How does the memory controller guarantee memory ordering of atomics when propagating cachelines?

Question

I'm currently taking a deep look at std::atomics and the C++ memory model. What really helped my mental model is the concept of the store and load buffer of the CPU, which is basically a fifo queue for data that has to be written or read to/from the L1 cache which is present in Intel architectures at least. I understand that atomic operations are basically instructions to the CPU which prevent the wrapped type from tearing AND reordering write or read instructions across the barrier at compiletime or at runtime. To illustrate the gap in my mental model I quickly came up this example:

Demo

#include <atomic>
#include <iostream>
#include <thread>

int a;
int b;
int c;
std::atomic<int> x;
int e = 0;

auto thread1() {
    while(1) {
        a = 3;
        b = 5;
        c = 1;
        x.store(10, std::memory_order::release);
        e++;
        std::cout << "stored!" << std::endl;
    }
}

auto thread2() {
    while(1) {
        x.load(std::memory_order::acquire);
        std::cout << b << std::endl;
    }
}


int main() {
    [[maybe_unused]] auto t1 = std::thread(&thread1);
    [[maybe_unused]] auto t2 = std::thread(&thread2);
}

Here, one thread writes to the global variables a,b,c, the atomic variable x and normal variable e (read before increment) while the other thread reads from the atomic variable x and normal variable b. Assume for the next part that both threads actually run on different CPU cores. Also keep in mind that this simple example completely ignores contention synchronisation and only serves a static example.

Now this is my mental model of the process:

As you can see the store buffer feeds data in an ordered manner into the L1 cache. The data then propagates through the L2 and L3 caches to main memory. Nobody knows when it will arrive there though, but it will arrive in full cachelines of 64 Kb (on most architectures). Let's assume now that the global variables a,b,c happen to be placed on a different cachelines than x and e. Which sparked my question: How will the memory controller know to propogate the two cachelines such that the memory ordering implied by the atomic operation on x is respected?

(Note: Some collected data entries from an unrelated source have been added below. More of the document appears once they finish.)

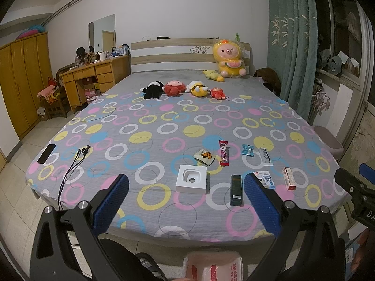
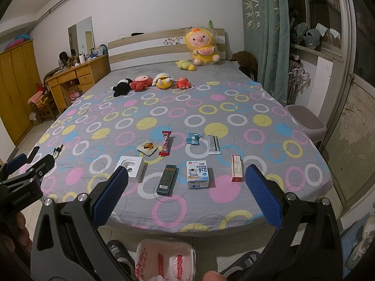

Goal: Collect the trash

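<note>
bag: pink-white plastic bag (image 2: pixel 165 260) on floor at bed foot, nearest
left tool (image 1: pixel 186 201): spread wide, holding nothing
right tool (image 2: pixel 186 196): spread wide, holding nothing
bed (image 2: pixel 234 194) near row: white box (image 2: pixel 131 165), dark box (image 2: pixel 166 179), milk carton (image 2: pixel 198 174), red-white box (image 2: pixel 236 168)
next row: snack packet (image 2: pixel 147 149), candy wrapper (image 2: pixel 165 143), blue wrapper (image 2: pixel 193 138), silver wrapper (image 2: pixel 213 144)
far: plush toys (image 2: pixel 150 82)
</note>
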`<action>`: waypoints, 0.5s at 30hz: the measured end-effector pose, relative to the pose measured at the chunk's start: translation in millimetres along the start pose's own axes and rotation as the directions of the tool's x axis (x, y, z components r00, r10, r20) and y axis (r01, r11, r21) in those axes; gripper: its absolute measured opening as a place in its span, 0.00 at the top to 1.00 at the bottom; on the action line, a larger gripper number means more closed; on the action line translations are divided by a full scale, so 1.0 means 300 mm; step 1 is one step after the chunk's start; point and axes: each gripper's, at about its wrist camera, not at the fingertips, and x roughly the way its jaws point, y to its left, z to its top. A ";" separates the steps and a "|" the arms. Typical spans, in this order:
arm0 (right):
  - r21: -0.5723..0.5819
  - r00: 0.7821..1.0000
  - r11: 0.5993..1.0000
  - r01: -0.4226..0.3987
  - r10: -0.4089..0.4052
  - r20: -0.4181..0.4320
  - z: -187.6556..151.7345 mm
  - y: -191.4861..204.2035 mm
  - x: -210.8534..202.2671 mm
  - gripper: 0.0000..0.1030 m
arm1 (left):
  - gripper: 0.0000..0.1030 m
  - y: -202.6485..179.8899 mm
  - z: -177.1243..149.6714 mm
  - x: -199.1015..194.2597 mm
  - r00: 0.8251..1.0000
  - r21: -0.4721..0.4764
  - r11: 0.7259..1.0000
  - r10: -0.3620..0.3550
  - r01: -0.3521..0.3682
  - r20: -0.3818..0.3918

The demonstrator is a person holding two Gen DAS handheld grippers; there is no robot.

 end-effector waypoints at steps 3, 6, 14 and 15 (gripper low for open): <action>-0.002 1.000 1.000 0.001 -0.001 0.000 0.000 0.000 0.001 0.05 | 0.06 0.003 -0.002 0.001 1.000 -0.001 1.000 -0.003 0.003 -0.001; 0.001 1.000 1.000 0.000 0.000 -0.001 -0.001 -0.002 0.001 0.05 | 0.06 0.000 -0.002 0.001 1.000 0.002 1.000 -0.003 0.003 -0.001; 0.001 1.000 1.000 0.001 -0.001 -0.003 -0.001 -0.004 -0.001 0.05 | 0.06 0.003 -0.004 0.002 1.000 0.001 1.000 -0.001 0.001 -0.001; 0.001 1.000 1.000 0.001 -0.001 -0.004 0.000 -0.004 0.000 0.05 | 0.06 0.002 -0.003 0.001 1.000 0.001 1.000 -0.001 0.001 0.000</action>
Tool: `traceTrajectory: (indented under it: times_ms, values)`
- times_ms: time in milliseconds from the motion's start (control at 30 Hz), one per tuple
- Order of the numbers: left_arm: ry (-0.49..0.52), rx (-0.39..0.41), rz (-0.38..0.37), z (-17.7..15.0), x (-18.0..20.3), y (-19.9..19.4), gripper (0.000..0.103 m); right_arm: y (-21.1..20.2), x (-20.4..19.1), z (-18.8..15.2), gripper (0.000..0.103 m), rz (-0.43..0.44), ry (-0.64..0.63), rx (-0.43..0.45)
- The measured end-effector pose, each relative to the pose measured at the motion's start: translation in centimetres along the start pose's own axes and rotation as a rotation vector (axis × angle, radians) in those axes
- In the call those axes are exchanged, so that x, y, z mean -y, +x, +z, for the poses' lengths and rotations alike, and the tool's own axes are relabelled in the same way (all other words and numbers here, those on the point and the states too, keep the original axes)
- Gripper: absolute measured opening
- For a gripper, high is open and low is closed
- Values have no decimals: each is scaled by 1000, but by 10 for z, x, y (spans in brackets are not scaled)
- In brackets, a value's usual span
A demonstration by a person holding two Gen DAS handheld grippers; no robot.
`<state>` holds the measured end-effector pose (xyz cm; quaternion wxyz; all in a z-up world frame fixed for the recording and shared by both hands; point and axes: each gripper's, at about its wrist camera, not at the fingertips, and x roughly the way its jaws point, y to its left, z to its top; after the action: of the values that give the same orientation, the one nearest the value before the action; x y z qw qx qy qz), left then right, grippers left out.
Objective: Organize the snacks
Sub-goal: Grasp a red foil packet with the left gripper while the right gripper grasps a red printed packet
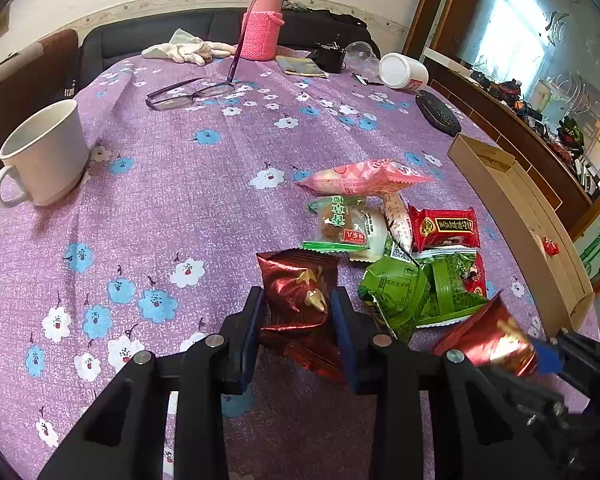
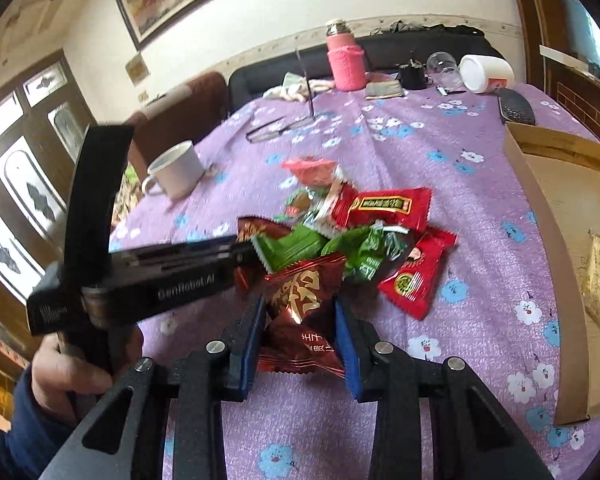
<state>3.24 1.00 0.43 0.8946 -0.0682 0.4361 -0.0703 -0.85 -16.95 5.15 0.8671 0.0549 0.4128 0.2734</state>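
A pile of wrapped snacks lies on the purple flowered tablecloth: a pink packet (image 1: 364, 176), green packets (image 1: 400, 292) and red packets (image 1: 446, 226); the pile also shows in the right wrist view (image 2: 352, 220). My left gripper (image 1: 300, 312) is shut on a dark red foil packet (image 1: 300, 292) just left of the pile. My right gripper (image 2: 300, 312) is shut on another dark red foil packet (image 2: 304, 300), held above the cloth near the pile. It shows in the left wrist view (image 1: 496, 340) at the lower right.
A long open cardboard box (image 1: 516, 208) lies along the table's right edge (image 2: 560, 208), with a small red sweet (image 1: 550, 246) inside. A white mug (image 1: 44, 152), glasses (image 1: 188, 94), a pink bottle (image 1: 262, 28), white gloves (image 1: 188, 50) and a white jar (image 1: 404, 72) stand farther back.
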Motion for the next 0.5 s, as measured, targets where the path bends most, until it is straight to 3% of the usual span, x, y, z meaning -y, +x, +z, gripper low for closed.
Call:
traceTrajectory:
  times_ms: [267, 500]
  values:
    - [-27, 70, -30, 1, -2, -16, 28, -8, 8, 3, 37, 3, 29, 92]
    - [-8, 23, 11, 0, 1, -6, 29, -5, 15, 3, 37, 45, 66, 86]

What I mean is that if cacheline 1) happens to arrive in main memory before CL 2), everything is fine, the newly written values of a,b and c are visible to other thread before the store of x. But what if the reverse happens? If cacheline 2) propogates first, the write to x and possibly e will be visible BEFORE the write to a,b and c which would result in an invalid memory ordering. This must be prevented somehow. I figured out a few possible solutions:

The memory controller will propagate cachelines always in the same order as they're updated in L1. As CL 2) is updated after 1) it will push 1) to main first before 2) and the constraints are satisfied.
The memory controller somehow "knows" about the ordering relationships of the cachelines and basically keeps a mental note of which CL to propagate first through the caches.

There might be other solutions I can't think of right now, but I think understanding this puzzle piece would help me complete my mental understanding to an acceptable amount of detail. Also please correct me if my understanding is somehow flawed.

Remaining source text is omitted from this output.